A edição de uma medida provisória, no fim de um governo extremamente impopular, representa mais um abuso de poder da gestão Temer, que em junho de 2017, através do decreto 9.076/2017, interrompeu o ciclo de Conferências das Cidades e desestruturou o funcionamento do conselho. 

Uma medida provisória (MP) é um instrumento com força de lei, adotado pelo presidente da República em casos de relevância e urgência. Produz efeitos imediatos, mas depende de aprovação do Congresso Nacional para transformação definitiva em lei. Se não for aprovada no prazo de 45 dias, contados da sua publicação, a MP tranca a pauta de votações da Casa em que se encontrar (Câmara ou Senado) até que seja votada.

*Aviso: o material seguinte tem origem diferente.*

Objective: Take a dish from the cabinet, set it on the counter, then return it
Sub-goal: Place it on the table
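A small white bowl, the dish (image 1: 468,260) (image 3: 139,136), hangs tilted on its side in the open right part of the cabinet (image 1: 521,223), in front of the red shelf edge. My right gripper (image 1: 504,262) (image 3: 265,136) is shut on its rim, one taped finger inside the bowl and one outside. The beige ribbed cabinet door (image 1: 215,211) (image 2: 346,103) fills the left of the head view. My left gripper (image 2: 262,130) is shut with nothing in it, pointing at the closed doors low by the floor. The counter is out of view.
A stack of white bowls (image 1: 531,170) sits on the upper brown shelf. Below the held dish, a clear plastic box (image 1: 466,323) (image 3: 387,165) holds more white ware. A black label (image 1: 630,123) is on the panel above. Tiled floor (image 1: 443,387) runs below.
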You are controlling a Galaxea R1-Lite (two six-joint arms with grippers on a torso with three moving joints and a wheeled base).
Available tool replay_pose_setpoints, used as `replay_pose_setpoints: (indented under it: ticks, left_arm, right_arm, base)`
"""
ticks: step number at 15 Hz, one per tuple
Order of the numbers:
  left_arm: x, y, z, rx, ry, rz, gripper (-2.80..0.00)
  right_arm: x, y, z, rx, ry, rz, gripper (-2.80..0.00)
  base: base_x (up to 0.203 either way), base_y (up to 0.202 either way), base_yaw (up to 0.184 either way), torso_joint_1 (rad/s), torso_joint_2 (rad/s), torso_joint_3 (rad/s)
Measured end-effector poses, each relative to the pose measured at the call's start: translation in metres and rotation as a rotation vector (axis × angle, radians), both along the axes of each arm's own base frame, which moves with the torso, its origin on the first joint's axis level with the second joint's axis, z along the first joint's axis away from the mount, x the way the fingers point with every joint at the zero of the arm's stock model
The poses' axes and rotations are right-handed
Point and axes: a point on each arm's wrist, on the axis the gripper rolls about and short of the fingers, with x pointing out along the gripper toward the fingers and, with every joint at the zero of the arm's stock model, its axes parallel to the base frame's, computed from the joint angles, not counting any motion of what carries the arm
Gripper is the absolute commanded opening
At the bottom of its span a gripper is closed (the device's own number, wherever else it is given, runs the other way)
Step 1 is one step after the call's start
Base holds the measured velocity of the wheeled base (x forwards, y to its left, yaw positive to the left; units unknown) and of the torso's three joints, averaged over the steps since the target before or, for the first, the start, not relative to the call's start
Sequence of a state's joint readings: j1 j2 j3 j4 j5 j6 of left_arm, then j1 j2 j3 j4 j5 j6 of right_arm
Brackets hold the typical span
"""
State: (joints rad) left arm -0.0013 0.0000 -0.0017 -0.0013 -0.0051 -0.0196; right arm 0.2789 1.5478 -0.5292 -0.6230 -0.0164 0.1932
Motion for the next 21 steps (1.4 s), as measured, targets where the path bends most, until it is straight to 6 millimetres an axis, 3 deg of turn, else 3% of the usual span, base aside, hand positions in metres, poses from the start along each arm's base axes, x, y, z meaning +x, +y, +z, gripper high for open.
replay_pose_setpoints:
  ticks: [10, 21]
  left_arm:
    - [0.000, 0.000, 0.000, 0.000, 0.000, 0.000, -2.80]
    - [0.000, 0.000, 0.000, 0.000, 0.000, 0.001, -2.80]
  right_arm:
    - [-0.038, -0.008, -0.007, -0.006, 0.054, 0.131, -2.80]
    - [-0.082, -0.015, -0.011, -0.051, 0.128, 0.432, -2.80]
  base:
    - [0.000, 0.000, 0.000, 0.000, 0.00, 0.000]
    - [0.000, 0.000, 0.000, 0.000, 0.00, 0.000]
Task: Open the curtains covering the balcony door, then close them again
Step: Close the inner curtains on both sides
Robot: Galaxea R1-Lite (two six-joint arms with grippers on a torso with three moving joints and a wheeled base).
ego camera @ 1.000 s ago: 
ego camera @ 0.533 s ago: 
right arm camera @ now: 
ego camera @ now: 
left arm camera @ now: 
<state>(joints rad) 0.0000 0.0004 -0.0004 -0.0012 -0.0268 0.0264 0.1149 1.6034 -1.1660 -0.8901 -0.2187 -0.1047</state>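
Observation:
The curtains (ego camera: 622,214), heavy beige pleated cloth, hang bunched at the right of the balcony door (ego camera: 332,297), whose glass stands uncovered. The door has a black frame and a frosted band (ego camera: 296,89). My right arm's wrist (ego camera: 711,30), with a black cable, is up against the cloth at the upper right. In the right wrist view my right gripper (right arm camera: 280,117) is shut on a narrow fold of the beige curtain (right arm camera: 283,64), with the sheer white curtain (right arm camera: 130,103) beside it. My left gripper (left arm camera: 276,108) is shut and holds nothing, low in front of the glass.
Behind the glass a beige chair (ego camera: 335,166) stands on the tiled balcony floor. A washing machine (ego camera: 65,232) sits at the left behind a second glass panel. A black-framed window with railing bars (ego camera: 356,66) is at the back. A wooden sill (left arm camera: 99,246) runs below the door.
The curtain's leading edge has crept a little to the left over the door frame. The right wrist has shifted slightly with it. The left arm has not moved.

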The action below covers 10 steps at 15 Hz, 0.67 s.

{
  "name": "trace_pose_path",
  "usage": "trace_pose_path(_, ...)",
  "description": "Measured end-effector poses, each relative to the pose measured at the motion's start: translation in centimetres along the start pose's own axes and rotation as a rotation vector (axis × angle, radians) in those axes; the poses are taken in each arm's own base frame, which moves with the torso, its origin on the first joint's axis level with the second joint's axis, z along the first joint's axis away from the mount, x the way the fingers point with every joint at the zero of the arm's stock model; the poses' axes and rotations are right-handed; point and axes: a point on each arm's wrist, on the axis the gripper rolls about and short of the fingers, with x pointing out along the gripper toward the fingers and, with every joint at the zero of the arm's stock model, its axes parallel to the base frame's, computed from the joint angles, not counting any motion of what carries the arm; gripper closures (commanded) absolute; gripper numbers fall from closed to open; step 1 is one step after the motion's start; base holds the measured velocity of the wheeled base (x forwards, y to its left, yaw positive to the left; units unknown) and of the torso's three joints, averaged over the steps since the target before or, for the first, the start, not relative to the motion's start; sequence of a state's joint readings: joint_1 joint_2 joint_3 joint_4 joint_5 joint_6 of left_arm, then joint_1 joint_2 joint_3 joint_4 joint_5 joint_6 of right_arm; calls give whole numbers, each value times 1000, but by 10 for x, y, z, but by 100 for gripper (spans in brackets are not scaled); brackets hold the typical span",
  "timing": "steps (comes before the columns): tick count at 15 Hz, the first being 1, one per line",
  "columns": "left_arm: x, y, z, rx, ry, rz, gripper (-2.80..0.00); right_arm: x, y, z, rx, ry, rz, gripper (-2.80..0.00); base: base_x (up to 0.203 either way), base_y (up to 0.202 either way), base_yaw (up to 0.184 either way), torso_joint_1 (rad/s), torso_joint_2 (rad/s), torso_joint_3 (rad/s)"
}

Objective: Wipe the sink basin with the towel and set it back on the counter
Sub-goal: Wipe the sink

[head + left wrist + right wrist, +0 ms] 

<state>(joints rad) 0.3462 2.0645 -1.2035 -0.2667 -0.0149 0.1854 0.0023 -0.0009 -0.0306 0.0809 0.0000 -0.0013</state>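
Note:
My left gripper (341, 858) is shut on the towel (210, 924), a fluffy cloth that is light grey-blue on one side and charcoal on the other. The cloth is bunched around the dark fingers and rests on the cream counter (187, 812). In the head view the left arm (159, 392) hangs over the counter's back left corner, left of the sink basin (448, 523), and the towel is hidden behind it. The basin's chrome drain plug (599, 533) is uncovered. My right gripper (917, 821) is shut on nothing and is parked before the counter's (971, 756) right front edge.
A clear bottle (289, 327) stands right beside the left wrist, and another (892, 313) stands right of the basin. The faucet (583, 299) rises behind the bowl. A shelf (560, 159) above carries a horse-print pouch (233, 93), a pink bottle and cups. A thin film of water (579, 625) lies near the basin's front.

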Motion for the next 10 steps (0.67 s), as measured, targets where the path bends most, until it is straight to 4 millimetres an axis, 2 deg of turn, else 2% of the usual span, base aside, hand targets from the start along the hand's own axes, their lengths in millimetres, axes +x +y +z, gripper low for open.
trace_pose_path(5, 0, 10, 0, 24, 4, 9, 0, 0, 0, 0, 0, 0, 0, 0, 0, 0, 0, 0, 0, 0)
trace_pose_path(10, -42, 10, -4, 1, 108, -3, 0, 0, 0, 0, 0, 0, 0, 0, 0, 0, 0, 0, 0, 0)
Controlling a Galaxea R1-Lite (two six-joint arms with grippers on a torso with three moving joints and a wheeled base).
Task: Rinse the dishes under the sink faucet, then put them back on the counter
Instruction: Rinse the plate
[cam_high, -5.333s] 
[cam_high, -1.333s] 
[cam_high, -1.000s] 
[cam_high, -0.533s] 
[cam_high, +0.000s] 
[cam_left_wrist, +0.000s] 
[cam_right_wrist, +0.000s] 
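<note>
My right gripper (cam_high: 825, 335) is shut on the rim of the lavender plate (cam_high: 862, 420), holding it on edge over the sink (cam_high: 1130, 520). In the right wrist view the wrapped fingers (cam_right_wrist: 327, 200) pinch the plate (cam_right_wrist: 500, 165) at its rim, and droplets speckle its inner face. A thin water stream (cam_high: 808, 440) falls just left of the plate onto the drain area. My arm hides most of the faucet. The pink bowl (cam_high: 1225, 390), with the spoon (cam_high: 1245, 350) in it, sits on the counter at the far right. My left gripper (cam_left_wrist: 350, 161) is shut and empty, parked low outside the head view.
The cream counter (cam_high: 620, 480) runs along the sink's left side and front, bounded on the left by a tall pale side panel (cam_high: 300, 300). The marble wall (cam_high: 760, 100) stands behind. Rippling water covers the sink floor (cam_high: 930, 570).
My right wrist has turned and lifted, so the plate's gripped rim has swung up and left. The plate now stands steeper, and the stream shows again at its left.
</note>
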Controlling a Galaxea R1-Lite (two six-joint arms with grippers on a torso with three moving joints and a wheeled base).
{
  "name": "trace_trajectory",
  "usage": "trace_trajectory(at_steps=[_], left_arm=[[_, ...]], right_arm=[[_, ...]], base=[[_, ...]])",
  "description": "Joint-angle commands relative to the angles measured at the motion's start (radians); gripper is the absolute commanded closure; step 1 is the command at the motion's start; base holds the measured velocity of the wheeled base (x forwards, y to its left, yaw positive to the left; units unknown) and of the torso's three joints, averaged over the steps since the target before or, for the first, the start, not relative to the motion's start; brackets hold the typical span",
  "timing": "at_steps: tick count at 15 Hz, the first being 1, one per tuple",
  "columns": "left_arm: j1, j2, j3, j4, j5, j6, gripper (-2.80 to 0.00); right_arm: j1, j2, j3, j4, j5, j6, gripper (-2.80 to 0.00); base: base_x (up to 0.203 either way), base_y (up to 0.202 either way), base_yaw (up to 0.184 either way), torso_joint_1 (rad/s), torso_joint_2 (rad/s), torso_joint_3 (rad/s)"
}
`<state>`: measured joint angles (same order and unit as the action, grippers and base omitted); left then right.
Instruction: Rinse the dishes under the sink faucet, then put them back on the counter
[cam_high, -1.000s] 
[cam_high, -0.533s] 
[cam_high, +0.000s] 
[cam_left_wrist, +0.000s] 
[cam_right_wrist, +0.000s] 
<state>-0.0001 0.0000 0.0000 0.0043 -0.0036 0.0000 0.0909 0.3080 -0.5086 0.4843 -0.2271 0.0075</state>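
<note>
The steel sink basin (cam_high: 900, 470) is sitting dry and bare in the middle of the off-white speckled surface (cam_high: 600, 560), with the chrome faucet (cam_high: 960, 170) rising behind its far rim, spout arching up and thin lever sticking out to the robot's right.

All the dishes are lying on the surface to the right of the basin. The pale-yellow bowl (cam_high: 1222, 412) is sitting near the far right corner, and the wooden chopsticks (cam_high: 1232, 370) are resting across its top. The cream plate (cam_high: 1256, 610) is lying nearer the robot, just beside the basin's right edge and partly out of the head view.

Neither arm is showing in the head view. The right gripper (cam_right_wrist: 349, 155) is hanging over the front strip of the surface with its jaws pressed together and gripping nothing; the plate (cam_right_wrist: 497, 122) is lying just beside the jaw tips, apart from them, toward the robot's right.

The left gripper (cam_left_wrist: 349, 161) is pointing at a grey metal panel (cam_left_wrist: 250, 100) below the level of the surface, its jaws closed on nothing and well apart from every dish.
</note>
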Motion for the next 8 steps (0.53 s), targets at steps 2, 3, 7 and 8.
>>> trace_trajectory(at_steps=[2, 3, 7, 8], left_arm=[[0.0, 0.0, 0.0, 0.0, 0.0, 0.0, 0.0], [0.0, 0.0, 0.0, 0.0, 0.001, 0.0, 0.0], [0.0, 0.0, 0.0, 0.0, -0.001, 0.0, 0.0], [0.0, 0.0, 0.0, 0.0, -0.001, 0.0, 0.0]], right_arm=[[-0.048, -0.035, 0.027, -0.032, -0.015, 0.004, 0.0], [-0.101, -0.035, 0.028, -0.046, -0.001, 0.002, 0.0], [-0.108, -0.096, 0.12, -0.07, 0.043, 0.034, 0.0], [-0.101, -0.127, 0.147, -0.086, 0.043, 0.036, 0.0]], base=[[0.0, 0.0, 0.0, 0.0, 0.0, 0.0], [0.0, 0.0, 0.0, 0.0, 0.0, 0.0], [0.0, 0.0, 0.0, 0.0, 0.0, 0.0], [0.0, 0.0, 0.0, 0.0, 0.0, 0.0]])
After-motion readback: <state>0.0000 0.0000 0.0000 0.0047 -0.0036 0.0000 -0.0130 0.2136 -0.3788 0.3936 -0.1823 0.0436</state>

Fica a pergunta: qual a urgência de modificar o marco regulatório do saneamento básico no fim do governo? Evidentemente o interesse não é promover a universalização dos serviços. Se fosse, poderia ter sido criado um amplo programa de capacitação técnica dos prestadores públicos, que atendem 90% da população; ser estimulado o planejamento e ampliados os investimentos no setor, com impactos na saúde da população, na qualidade do meio ambiente e na geração de empregos, como indica o Plano Nacional de Saneamento, aprovado em 2013.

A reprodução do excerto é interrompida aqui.